Les décennies qui ont suivi la Seconde Guerre mondiale ont vu une présence croissante des services, de l’administration et de l’information dans les structures productives. La société post-industrielle émerge, gérée par des bureaucrates qui s’appuient sur la technification des processus d’organisation sociale. L’impulsion technocratique ne dépend pas du signe d’un gouvernement, mais elle ne s’élève pas non plus au-dessus des idéologies. Bien que les modèles de gestion rationnelle prétendent être apolitiques, la sociologie et la théorie critique des années 1950 et 1960 indiquent déjà l’existence d’une idéologie sous-jacente qui, loin de se rapprocher des positions démocratiques, emploie les logiques économiques du capitalisme néolibéral.
La technocratie a un côté politique, organisé autour des procédures rationnelles et scientifiques de l’administration, et un côté technologique, qui prend en compte les applications de la science et de la technologie dans la production et la reproduction sociales. Un bon endroit pour observer leurs effets est la relation art-technologie. Si la pensée sociale oscille entre des positions optimistes et pessimistes par rapport à l’idéologie technocratique, il en va de même pour l’art. Dans la transition entre les années 1970 et 1980, la théorie de l’art s’est confrontée à cette scission du champ, débattant entre l’utilisation actualisée des outils technologiques – télévision, vidéo, autres nouveaux médias pour l’art – et leurs applications non critiques et aliénées, qui ont abouti à un informativisme et à des syntaxes vides de contenu, ou à des utilisations culturelles colonisatrices.

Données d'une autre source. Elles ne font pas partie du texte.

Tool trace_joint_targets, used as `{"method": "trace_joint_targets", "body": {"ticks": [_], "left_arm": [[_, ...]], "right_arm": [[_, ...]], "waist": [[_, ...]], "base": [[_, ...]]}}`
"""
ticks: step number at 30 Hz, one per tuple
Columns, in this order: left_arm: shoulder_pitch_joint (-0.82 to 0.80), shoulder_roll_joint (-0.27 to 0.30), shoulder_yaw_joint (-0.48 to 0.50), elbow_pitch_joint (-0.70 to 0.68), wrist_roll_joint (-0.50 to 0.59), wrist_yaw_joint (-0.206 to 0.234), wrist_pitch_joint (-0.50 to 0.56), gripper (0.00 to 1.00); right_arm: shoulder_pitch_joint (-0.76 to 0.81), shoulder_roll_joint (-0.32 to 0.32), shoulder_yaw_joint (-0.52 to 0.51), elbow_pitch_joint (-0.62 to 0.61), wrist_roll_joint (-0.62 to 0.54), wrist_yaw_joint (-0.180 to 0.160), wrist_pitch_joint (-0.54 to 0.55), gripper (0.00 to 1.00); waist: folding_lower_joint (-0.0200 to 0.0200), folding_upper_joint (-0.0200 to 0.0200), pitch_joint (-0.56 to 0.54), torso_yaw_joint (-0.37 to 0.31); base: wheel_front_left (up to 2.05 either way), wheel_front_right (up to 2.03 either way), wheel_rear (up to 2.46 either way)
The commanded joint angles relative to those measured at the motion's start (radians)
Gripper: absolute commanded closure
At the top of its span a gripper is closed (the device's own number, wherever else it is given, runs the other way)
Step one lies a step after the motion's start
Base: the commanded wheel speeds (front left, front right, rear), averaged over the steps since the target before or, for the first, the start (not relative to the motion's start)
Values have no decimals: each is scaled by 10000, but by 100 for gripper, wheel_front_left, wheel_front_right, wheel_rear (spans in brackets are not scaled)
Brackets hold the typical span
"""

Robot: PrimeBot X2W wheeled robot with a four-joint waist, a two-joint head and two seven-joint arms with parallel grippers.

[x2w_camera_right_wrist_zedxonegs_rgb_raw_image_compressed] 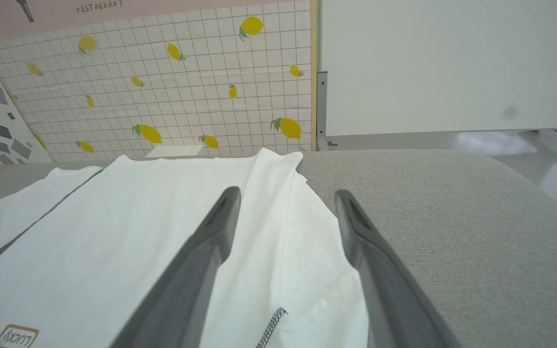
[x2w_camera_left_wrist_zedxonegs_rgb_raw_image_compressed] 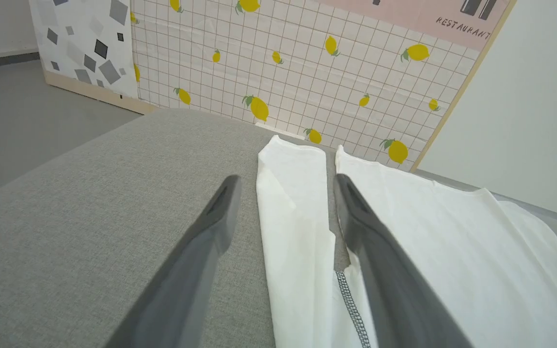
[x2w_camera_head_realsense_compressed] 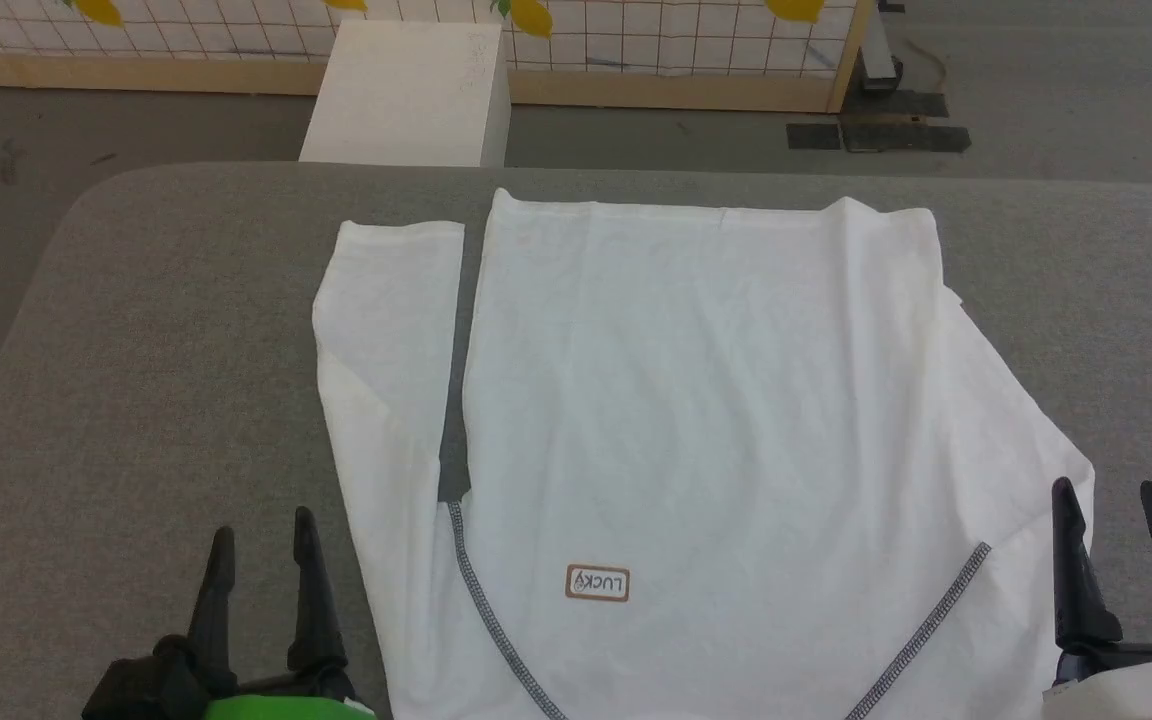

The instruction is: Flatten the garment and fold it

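Observation:
The white garment (x2w_camera_head_realsense_compressed: pixel 696 400) lies spread flat on the grey table (x2w_camera_head_realsense_compressed: pixel 156 340), its "LUCKY" patch (x2w_camera_head_realsense_compressed: pixel 597 583) and grey shoulder seams at the near end. One sleeve (x2w_camera_head_realsense_compressed: pixel 386 330) lies straight along its left side; the other is tucked at the right edge. My left gripper (x2w_camera_head_realsense_compressed: pixel 261 535) stands open just left of that sleeve, nothing between its fingers. My right gripper (x2w_camera_head_realsense_compressed: pixel 1108 498) stands open at the garment's near right edge. The left wrist view shows the sleeve (x2w_camera_left_wrist_zedxonegs_rgb_raw_image_compressed: pixel 293 212) between my open fingers; the right wrist view shows the garment's right edge (x2w_camera_right_wrist_zedxonegs_rgb_raw_image_compressed: pixel 283 227) between them.
A rigid white box (x2w_camera_head_realsense_compressed: pixel 406 95) stands on the floor beyond the table's far edge. Behind it runs a tiled lemon-print partition (x2w_camera_head_realsense_compressed: pixel 636 40) with a wooden base. Bare grey tabletop lies to the left and right of the garment.

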Motion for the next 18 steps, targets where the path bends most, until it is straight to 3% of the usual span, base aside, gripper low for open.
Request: {"method": "trace_joint_targets", "body": {"ticks": [1,8,12,18], "left_arm": [[-84,-92,178,31,206,-163,-45,0],[-510,-103,692,-132,652,-763,-46,0],[-1296,411,782,-192,621,-1167,173,0],[-3359,1682,1056,-121,199,-1788,2139,0]], "right_arm": [[16,8,8,138,87,-15,-170,0],[-268,9,-298,278,182,-15,-485,0],[-407,9,-295,122,199,-15,-474,0],[-780,10,-223,-238,214,-15,-501,0]], "waist": [[0,-1,9,7],[0,-1,241,1],[0,-1,529,25],[0,-1,1232,-12]], "base": [[0,0,0],[0,0,0],[0,0,0],[0,0,0]]}}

Mais ces conjectures du milieu du vingtième siècle se confirment dans les décennies suivantes. Dans les années 1980 et 1990, le développement de l’ère numérique diffuse les technologies de l’information et de la communication (TIC) dans un monde ouvert à la mondialisation. Comme ce fut le cas avec la télévision audiovisuelle et d’autres médias de masse, les technologies de l’information et les TIC, au lieu de supprimer les hiérarchies centre-périphérie, les accentuent sous une domination technocratique mondiale.
L’avènement d’internet s’accompagne d’un contrôle des flux migratoires et de politiques culturelles d’inclusion-exclusion. Le local et le global se confondent, et le multiculturalisme apparaît comme un dérivé de la gestion technocratique appliquée à la sphère des identités. Les positions les plus critiques à l’égard des modes occidentaux de socio-morphogenèse restent en marge, sous l’hégémonie de l’optimisme néo-libéral.
La cyberculture apparaît d’abord comme un espace alternatif qui facilite l’échange horizontal d’informations et de positions. Bien que la sphère virtuelle soit rapidement reconnue comme un reproducteur d’inégalités externes, des domaines tels que la pensée cyborg, les cyberféminismes ou les guérillas sémiotiques du net.art poussent au dépassement théorico-pratique de la longue série de dichotomies essentialistes opérant sous la raison occidentalo-centriste.
Aujourd’hui, le semi-capitalisme régit tous les aspects de la vie, et les alternatives dichotomiques reviennent : face à l’entropie du système humain dans un monde écologiquement limité, l’exploitation active est-elle plus utile, ou l’opposition de la raison technocratique ? Malgré cela, les arts et la culture ne questionnent plus l’intérieur-extérieur de la technocratie, mais ses inscriptions sur les corps, les esprits et les choses.